CBCB Seminar Series

UPDATE (Aug. 3, 2022): For Fall 2022, the CBCB Seminar Series will be held weekly during the academic year, with the goal of bringing the CBCB community together to learn about the research being done at the Center, at UMD, and at other institutions. To this end, the seminar features invited speakers from academia and industry as well as talks by faculty and graduate students in the Center. Talks by invited speakers are 40-50 minutes followed by questions. Talks by graduate students are 20 minutes followed by questions. If you are interested in speaking, please contact Erin Molloy. The CBCB Seminar Series will be held on Thursdays from 2-3pm at the Iribe Center in room 4105. If you're unable to attend in person, please contact us for a Zoom link.
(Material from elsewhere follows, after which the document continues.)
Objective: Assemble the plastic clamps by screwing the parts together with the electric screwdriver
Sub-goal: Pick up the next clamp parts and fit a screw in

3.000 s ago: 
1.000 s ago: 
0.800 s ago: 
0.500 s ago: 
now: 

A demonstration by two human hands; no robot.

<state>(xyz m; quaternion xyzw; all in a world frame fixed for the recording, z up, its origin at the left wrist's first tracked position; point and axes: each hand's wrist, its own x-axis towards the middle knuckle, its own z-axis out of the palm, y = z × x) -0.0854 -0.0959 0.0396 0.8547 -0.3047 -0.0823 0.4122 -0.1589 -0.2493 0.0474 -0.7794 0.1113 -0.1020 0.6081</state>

Other seminars you may be interested in attending can be found HERE


    CBCB Seminar Series Schedule for Fall Semester 2022



    Institution or Advisor/Lab

    Topic & Abstract

    Location or Zoom Only


    Jamshed Khan

    CBCB/Patro Lab

    Drinking from the firehose through compact de Bruijn graphs: dealing with high-throughput genomic data for downstream analysis

    Abstract: The de Bruijn graph is a key data structure in modern computational genomics, and its compacted variant resides upstream of many genomic analyses. These graphs are increasingly used as sequence indices for short- and long-read alignment. Also, as we sequence and assemble a greater diversity of genomes, the colored compacted de Bruijn graph is being used more and more as the basis for efficient methods to perform comparative genomic analyses on these genomes. As the quantity of genomic data grows rapidly, the construction of these graphs often forms a computational bottleneck. We present Cuttlefish 2, significantly advancing the state-of-the-art for this problem. On a commodity server, it reduces the graph construction time for 661K bacterial genomes, of size 2.58Tbp, from 4.5 days to 17–23 h; and it constructs the graph for 1.52Tbp white spruce reads in approximately 10 h, while the closest competitor requires 54–58 h, using considerably more memory. Then we briefly propose some opportunities of using these compact graphs to index large-scale sequence collections.

    Cuttlefish 2 is implemented in C++17, and is released under the BSD 3-Clause “New” or “Revised” License. The latest source code is available at: https://github.com/COMBINE-lab/cuttlefish. It is also available through conda: https://anaconda.org/bioconda/cuttlefish.



    Renee Ti Chou

    CBCB/Cummings Lab

    Machine learning-driven multifunctional peptide engineering for sustained ocular drug delivery

    Abstract: Sustained drug delivery strategies have many potential benefits for treating a range of diseases, particularly chronic diseases that require treatment for years. For many chronic ocular diseases, patient adherence to eye drop dosing regimens and the need for frequent intraocular injections are significant barriers to effective disease management. Here, we utilize peptide engineering to impart melanin binding properties to peptide-drug conjugates to act as a sustained-release depot in the eye. We developed a super learning-based methodology to engineer multifunctional peptides that efficiently enter cells, bind to melanin, and have low cytotoxicity. When the lead multifunctional peptide (HR97) was conjugated to brimonidine, an intraocular pressure (IOP)-lowering drug that is prescribed for three times per day topical dosing, IOP reduction was observed for up to 18 days after a single intracameral HR97-brimonidine injection in rabbits. Further, the cumulative IOP-lowering effect was increased ~17-fold compared to free brimonidine injection. Engineered multifunctional peptide-drug conjugates are a promising approach for providing sustained therapeutic delivery in the eye and beyond.